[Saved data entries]
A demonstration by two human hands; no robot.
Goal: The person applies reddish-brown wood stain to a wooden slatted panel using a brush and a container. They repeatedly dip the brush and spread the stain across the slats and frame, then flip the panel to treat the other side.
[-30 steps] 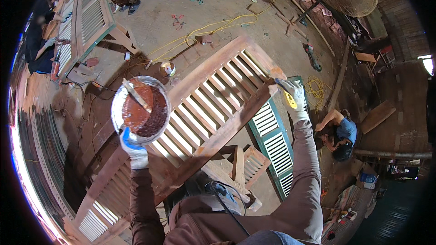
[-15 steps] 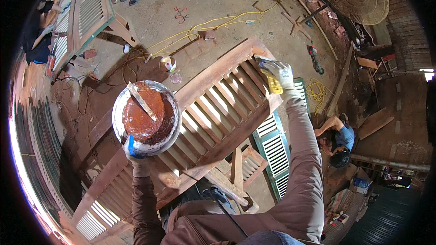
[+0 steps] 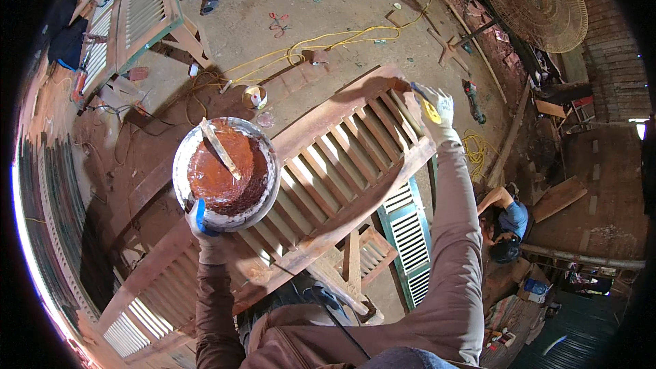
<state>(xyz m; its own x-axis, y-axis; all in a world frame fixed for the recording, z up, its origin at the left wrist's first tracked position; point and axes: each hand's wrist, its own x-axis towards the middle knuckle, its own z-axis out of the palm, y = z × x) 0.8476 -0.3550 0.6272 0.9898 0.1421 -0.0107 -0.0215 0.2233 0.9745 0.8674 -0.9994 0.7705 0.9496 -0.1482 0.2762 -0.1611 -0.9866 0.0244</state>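
Note:
My left hand (image 3: pixel 199 224), in a white and blue work glove, grips the near rim of a round metal basin (image 3: pixel 268 199). Reddish-brown liquid (image 3: pixel 215 176) fills it, and a flat wooden stick (image 3: pixel 220 149) leans inside. My gloved right hand (image 3: pixel 441 105) is closed round a yellow-handled paintbrush (image 3: pixel 430 111). The brush's dark head lies at the far right corner of a louvred wooden shutter (image 3: pixel 321 104), partly wet-looking there. Lying diagonally before me, the shutter passes beneath the basin, which hides part of its slats.
A green-edged shutter (image 3: pixel 408 236) lies below on the right, near a small slatted panel (image 3: pixel 374 254). Yellow cable (image 3: pixel 355 34) crosses the floor beyond a small tub (image 3: pixel 255 97). Another person (image 3: pixel 511 222) crouches at right. A large fan (image 3: pixel 536 3) stands far right.
My right hand has shifted slightly right, and the brush head now sits at the shutter's far corner, which looks darker. The basin has stayed nearly in place in my left hand.

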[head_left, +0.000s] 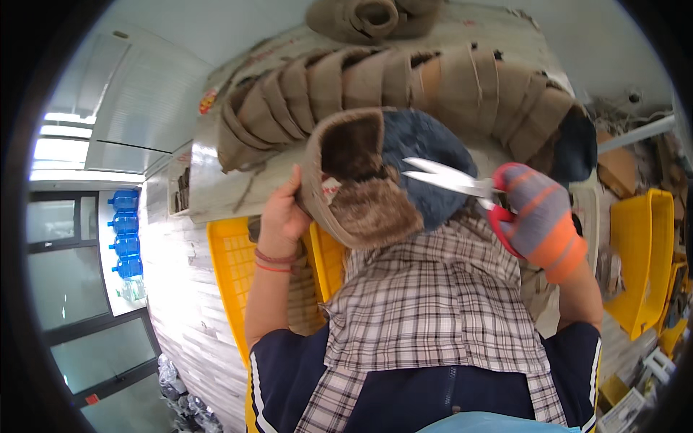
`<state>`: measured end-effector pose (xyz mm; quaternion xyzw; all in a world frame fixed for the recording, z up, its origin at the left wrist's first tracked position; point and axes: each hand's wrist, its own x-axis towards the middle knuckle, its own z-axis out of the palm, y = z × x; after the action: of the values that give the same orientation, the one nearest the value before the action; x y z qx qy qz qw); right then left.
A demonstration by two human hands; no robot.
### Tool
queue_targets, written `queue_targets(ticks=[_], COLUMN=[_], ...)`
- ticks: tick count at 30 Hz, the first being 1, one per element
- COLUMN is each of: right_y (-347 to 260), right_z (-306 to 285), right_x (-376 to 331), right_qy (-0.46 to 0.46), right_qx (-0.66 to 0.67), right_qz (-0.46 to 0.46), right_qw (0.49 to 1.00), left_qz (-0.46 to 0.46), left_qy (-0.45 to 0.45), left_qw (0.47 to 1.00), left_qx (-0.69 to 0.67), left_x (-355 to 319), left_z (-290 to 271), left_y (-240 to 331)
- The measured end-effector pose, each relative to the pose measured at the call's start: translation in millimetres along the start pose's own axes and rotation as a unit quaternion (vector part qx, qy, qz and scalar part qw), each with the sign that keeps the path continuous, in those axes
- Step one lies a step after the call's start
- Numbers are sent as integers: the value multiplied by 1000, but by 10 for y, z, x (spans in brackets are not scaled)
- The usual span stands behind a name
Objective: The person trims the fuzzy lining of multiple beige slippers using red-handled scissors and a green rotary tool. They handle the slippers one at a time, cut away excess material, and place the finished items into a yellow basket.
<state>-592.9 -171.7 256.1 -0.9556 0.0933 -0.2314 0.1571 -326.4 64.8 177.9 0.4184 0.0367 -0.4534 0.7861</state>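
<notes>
My left hand (287, 206) is bare and grips the left rim of a hollow brown suede-like piece (312, 169). This piece has brown fur inside, a dark blue fleecy part on its right, and a small white and red label. I cannot make out whether it is a hat or a boot upper. My right hand (538, 216), in a grey and orange knit glove, is closed around the red handles of scissors (462, 182). Their blades are parted and point left, over the blue fleece; whether they touch it I cannot tell.
A long curved row of similar nested brown pieces (382, 79) lies on the table (209, 187), with more pieces (372, 18) behind. Yellow crates (229, 263) stand below the table at left, and another yellow crate (642, 260) is at right. Blue water bottles (126, 234) line the far left.
</notes>
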Motion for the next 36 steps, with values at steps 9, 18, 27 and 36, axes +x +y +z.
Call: queue_targets(ticks=[9, 18, 27, 36], right_y=[-2, -72, -176, -108], right_z=[805, 1112, 1178, 1026], right_x=[-21, 58, 112, -36], right_qy=[-349, -417, -455, -387], right_qx=[-131, -119, -131, -113], right_qz=[22, -3, 0, -19], right_qw=[928, 901, 881, 915], left_qz=[-178, -132, -119, -96], left_qy=[-131, -86, -92, -86], left_qw=[974, 988, 987, 989], left_qx=[-48, 3, 53, 72], left_x=[127, 38, 24, -108], left_z=[-894, -909, -780, -584], left_y=[-894, -954, -920, -891])
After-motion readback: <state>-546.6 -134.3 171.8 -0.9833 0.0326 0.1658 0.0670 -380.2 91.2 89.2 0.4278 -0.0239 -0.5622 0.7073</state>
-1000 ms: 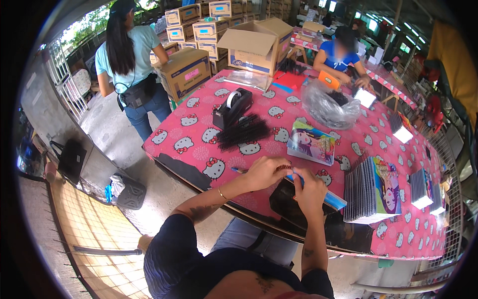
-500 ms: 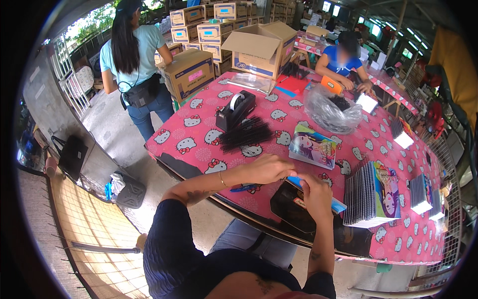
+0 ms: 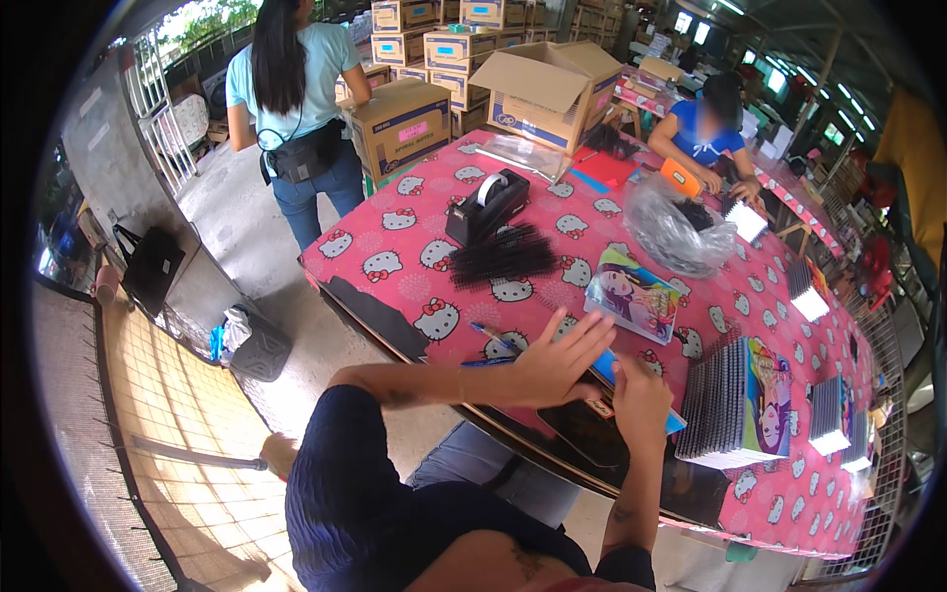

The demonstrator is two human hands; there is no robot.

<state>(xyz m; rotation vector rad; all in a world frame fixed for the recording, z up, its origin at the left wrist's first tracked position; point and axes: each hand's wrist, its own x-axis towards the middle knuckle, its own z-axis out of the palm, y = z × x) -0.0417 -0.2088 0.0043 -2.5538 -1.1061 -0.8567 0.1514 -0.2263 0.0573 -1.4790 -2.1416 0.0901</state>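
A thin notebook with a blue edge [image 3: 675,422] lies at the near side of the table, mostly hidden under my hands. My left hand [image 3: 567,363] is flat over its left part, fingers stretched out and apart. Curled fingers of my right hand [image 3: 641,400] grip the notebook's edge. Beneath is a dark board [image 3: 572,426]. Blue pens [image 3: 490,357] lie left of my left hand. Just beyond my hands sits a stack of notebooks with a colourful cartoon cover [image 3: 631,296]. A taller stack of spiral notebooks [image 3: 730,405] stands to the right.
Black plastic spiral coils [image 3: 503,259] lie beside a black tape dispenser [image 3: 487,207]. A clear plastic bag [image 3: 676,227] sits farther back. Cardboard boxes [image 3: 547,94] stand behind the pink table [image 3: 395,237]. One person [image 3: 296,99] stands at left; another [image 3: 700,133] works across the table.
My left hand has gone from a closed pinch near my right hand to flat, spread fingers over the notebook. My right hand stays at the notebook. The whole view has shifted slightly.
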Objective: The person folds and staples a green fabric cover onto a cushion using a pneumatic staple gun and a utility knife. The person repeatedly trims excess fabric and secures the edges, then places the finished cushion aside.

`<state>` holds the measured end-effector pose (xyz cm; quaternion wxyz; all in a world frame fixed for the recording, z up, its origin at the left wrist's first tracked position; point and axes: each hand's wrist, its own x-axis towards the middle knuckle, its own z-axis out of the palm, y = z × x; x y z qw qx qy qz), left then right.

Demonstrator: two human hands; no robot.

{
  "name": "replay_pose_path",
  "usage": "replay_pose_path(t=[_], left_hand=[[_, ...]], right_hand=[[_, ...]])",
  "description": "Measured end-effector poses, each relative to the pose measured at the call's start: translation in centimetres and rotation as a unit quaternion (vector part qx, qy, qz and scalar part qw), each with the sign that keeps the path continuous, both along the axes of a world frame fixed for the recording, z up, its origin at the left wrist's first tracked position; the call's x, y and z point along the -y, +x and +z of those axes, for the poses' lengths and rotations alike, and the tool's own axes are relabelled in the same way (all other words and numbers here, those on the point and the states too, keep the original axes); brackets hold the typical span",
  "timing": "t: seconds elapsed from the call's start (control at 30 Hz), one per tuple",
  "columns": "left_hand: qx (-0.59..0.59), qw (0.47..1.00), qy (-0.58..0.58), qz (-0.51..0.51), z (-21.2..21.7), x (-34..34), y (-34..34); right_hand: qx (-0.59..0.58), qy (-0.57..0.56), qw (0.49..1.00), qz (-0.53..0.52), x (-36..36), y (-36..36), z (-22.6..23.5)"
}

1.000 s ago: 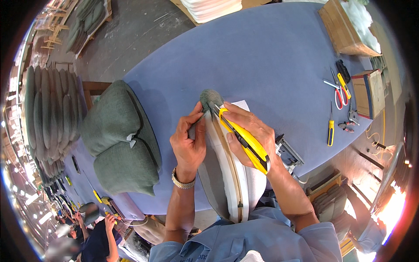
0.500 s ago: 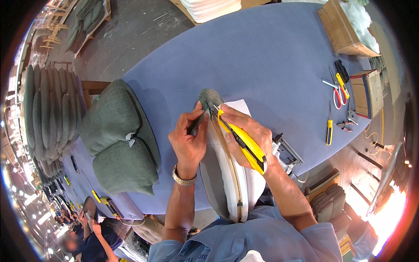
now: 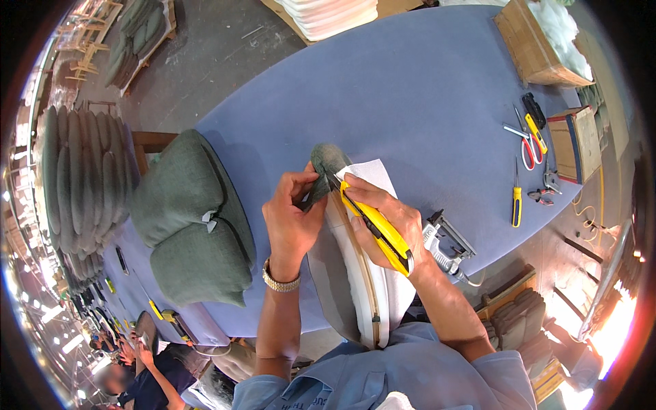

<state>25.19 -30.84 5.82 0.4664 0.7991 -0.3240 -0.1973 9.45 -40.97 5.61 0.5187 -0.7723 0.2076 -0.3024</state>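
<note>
seat pad stood on edge at the near edge of the blue worktop, leaning toward the person; its white foam, wooden rim and grey-green cover face up. left hand, fingers closed in a pinch, holds the grey-green fabric bunched over the pad's far end. right hand, fingers wrapped tight around a yellow utility knife, sets the knife tip against the fabric just beside the left fingertips; whether the blade cuts in cannot be told. a white sheet shows behind the right knuckles. just right of the right wrist, at the near edge, lies a metal staple gun with its hose dropping off the edge. left of the left forearm, two grey-green cushions are stacked near the worktop's left end, close beside the working area. toward the right edge lie a yellow-handled screwdriver, pliers, red-handled scissors and a second yellow knife, well apart from the hands. a cardboard box of white stuffing sits at the far right corner. beyond the left end, rows of cushions stand on the floor.
</note>
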Motion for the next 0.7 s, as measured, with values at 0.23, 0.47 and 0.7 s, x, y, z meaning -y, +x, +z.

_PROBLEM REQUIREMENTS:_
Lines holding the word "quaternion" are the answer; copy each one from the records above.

_YOUR SOLUTION:_
`<state>`: measured end-effector pose (xyz mm; quaternion xyzw; all in a world frame fixed for the recording, z up, its origin at the left wrist's first tracked position; point and axes: each hand's wrist, its own x-axis towards the middle knuckle, its own z-axis out of the palm, y = z × x; after the action: of the values that give the same orientation, the one nearest the value before the action; x y z qx qy qz qw); right then left.
- The measured end-effector pose, each relative to the pose measured at the call's start: translation in millimetres along the start pose's own axes and rotation as a unit quaternion (vector part qx, qy, qz and scalar part qw), each with the sign that keeps the path continuous, in those axes
`<state>` holds the measured end-effector pose (xyz cm; quaternion wxyz; all in a world frame fixed for the recording, z up, its origin at the left wrist's first tracked position; point and axes: each hand's wrist, its own x-axis towards the middle knuckle, its own z-axis out of the palm, y = z × x; x y z qw qx qy qz), left then right.
  "description": "Measured end-effector poses, each relative to the pose measured at the call's start: translation in centimetres and rotation as a unit quaternion (vector part qx, qy, qz and scalar part qw), each with the sign that keeps the path continuous, both along the axes of a world frame fixed for the recording, z up, its origin at the left wrist's first tracked position; the call's x, y and z point along the -y, +x and +z of those axes, for the poses' lengths and rotations alike, and the tool's own axes are relabelled in the same way (all other words and numbers here, those on the point and the states too, keep the original axes); brackets hold the typical span",

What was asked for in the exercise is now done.